5.3En ce qui concerne l’argument selon lequel la communication constitue un abus du droit de plainte, l’auteure répond que l’État partie aurait dû informer le Comité de l’arrêt dans lequel la Cour constitutionnelle (arrêt C-792-14) a déclaré qu’il n’existe aucun recours utile permettant de contester un jugement de condamnation rendu en seconde instance, comme l’exige le paragraphe 5 de l’article 14 du Pacte. L’auteure ajoute que l’État partie n’a pas informé le Comité que la Cour constitutionnelle avait exhorté le Congrès de la République à légiférer, dans un délai d’un an à partir de la notification de l’arrêt, afin que soit garanti sans restriction le droit de contester tous les jugements de condamnation, ce qui n’a toujours pas été fait. L’auteure considère par conséquent que l’État partie est mal placé pour l’accuser d’abus de droit alors que lui-même ne s’acquitte pas de ses obligations internationales en vertu du Pacte.

5.4L’auteure conclut que l’affirmation selon laquelle la communication n’est pas suffisamment étayée n’a aucun fondement étant donné que les arguments présentés plus haut démontrent non seulement que la communication est dûment étayée mais aussi qu’elle est légitime et qu’elle est même appuyée par la Cour constitutionnelle de l’État partie.

Observations de l’État partie concernant le fond

6.1Dans une note du 2 décembre 2015, l’État partie a fait parvenir ses observations sur le fond de la communication. Il réaffirme que toutes les procédures contre l’auteure ont été conduites dans le respect du droit interne, notamment de la Constitution et de la législation pénale en vigueur au moment des faits.

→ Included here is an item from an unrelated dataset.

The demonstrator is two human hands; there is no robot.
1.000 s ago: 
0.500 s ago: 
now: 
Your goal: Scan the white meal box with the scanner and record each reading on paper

6.2L’État partie affirme aussi de nouveau que l’auteure cherche à faire jouer au Comité le rôle d’un organe d’appel et à obtenir qu’il examine les procédures judiciaires conduites par la justice pénale, et il réaffirme qu’il n’appartient pas au Comité de réexaminer les décisions des juridictions internes. À ce sujet, l’État partie souligne que ce n’est pas parce que les recours formés par l’auteure n’ont pas été accueillis que le Pacte a été violé. Ces observations sont faites compte tenu de la jurisprudence du Comité dont il ressort que, sauf s’il peut être établi que l’appréciation des juridictions internes a été manifestement arbitraire ou a représenté un déni de justice, il n’y a pas violation du Pacte. Par conséquent, étant donné que la procédure pénale menée contre l’auteure a été strictement conforme à la législation en vigueur au moment des faits et que dans leurs décisions les juridictions nationales ont donné une interprétation raisonnable des textes, il n’y a pas lieu de prétendre que la procédure a été arbitraire ou qu’un déni de justice a été commis.

6.3En ce qui concerne les allégations de violation du paragraphe 5 de l’article 14 et du paragraphe 3 de l’article 2 du Pacte, l’État partie réaffirme que la loi relative à la procédure pénale en vigueur au moment des faits prévoyait l’existence d’un recours en appel conçu pour attaquer les jugements de première instance, même les jugements de relaxe ou d’acquittement. Il réaffirme aussi que, étant donné que le Comité a interprété le paragraphe 5 de l’article 14 comme signifiant que, dans le cas où le droit interne prévoit d’autres voies de recours, l’État doit garantir l’accès effectif à celles-ci, il apparaît que les dispositions du Pacte ont été dûment respectées puisque l’auteure a pu former un pourvoi en cassation et une action en protection constitutionnelle.

6.4L’État partie répète les arguments qu’il a exposés pour montrer que la communication constitue un abus du droit de plainte.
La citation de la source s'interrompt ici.